▸ **What the task asks**
Among these records, which lines include "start"? Copy them out.

▸ **Source data**

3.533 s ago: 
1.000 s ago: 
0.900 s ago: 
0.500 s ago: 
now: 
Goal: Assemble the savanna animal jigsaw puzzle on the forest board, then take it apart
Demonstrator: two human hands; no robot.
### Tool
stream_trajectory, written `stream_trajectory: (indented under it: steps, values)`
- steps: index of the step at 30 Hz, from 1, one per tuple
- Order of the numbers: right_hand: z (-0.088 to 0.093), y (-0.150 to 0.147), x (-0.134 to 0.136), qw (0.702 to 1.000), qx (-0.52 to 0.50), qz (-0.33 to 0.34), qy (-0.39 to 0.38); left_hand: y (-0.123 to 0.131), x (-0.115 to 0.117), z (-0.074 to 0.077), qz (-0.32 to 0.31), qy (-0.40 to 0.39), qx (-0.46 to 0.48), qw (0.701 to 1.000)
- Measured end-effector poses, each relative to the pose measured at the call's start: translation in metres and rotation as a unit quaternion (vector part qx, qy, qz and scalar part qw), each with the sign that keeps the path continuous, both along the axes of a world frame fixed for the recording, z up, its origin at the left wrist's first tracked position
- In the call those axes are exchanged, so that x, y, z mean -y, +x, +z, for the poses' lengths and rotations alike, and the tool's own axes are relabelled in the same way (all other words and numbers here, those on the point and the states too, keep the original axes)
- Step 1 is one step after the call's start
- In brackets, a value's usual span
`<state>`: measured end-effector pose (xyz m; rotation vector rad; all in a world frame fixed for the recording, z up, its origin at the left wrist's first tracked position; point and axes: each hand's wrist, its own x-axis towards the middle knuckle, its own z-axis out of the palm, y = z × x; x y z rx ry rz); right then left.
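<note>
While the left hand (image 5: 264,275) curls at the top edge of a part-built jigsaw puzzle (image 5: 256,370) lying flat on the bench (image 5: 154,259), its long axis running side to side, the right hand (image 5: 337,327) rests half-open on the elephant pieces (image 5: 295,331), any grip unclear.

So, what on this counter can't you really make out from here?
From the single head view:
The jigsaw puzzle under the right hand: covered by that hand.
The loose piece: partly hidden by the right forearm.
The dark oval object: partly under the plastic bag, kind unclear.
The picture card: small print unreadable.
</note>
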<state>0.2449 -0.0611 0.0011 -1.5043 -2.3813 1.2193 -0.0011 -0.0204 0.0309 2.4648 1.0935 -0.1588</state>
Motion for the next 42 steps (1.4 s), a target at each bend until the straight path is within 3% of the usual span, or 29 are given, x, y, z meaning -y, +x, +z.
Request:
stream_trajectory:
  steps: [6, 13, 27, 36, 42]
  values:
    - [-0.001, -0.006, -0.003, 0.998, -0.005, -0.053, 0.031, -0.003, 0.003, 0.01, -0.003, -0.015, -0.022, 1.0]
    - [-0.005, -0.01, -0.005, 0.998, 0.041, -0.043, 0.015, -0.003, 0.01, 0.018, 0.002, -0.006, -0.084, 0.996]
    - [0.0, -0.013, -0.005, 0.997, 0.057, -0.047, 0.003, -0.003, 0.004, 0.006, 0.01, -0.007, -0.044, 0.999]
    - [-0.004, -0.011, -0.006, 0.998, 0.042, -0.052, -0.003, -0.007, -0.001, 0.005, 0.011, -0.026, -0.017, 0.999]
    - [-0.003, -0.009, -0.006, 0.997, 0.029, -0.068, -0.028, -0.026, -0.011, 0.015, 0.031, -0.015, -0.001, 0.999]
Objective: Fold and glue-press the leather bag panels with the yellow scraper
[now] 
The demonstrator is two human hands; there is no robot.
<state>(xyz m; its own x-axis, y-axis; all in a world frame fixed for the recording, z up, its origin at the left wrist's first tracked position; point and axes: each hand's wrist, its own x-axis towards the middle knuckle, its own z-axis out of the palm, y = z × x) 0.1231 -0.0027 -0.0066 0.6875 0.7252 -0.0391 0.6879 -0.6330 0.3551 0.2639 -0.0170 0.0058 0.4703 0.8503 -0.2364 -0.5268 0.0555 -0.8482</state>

▸ **Answer for the task**
- Measured end-effector poses, each relative to the pose measured at the call's start: translation in metres and rotation as a unit quaternion (vector part qx, qy, qz and scalar part qw), each with the sign that keeps the path continuous, both along the axes of a world frame fixed for the recording, z up, its origin at the left wrist's first tracked position
- Step 1 is one step after the call's start

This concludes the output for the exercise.